EXERCISE DIRECTIONS >> Look through the listing below and report every line that contains "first".
*** Opening GIVEN DATA ***
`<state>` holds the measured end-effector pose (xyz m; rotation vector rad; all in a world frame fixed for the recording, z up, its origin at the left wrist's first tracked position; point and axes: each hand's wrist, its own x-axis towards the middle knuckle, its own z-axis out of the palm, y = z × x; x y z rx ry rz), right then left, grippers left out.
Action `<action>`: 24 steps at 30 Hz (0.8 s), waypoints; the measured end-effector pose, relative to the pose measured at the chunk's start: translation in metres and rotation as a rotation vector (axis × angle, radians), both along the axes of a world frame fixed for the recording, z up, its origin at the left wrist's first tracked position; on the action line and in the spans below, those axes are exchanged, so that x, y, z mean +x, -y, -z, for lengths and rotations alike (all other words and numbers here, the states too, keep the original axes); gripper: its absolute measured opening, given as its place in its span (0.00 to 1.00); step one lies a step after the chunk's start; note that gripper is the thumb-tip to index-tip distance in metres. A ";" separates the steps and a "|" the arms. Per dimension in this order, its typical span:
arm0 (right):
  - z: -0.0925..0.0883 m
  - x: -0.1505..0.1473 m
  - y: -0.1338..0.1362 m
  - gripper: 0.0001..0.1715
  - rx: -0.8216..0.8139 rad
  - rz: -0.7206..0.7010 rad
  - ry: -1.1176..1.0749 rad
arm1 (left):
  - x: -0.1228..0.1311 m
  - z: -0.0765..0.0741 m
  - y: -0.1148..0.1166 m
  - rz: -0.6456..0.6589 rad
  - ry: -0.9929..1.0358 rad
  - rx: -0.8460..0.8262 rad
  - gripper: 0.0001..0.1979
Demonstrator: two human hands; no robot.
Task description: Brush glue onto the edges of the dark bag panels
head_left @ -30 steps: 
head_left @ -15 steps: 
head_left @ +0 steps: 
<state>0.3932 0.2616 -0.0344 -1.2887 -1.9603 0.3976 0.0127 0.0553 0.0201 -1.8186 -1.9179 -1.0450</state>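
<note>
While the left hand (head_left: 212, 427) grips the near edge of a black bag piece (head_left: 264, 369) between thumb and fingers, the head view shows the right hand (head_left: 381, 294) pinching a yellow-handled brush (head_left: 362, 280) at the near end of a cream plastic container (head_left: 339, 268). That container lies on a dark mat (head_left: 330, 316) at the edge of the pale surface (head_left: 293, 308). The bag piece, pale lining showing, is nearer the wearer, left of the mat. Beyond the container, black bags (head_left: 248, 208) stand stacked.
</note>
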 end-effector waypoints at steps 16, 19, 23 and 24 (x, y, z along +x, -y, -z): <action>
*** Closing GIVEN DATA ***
WRITTEN RESPONSE >>
`<state>` holds the measured end-effector pose (xyz m; rotation vector rad; all in a world frame fixed for the recording, z up, its origin at the left wrist's first tracked position; point and axes: each hand's wrist, its own x-axis towards the middle knuckle, its own z-axis out of the palm, y = z × x; x y z rx ry rz), right then left, grippers left out.
Action `<action>`: 24 steps at 30 Hz (0.8 s), waypoints; the measured end-effector pose, relative to the pose measured at the chunk's start: translation in metres and rotation as a rotation vector (axis × angle, radians), both along the axes of a world frame fixed for the recording, z up, its origin at the left wrist's first tracked position; on the action line and in the spans below, those axes are exchanged, so that x, y, z mean +x, -y, -z, for lengths and rotations alike (all other words and numbers here, the states too, keep the original axes); gripper: its absolute measured opening, given as its place in its span (0.00 to 1.00); step one lies a step after the chunk's start; note that gripper is the thumb-tip to index-tip distance in metres. A ";" separates the steps and a "|" the arms. Per dimension in this order, its typical span:

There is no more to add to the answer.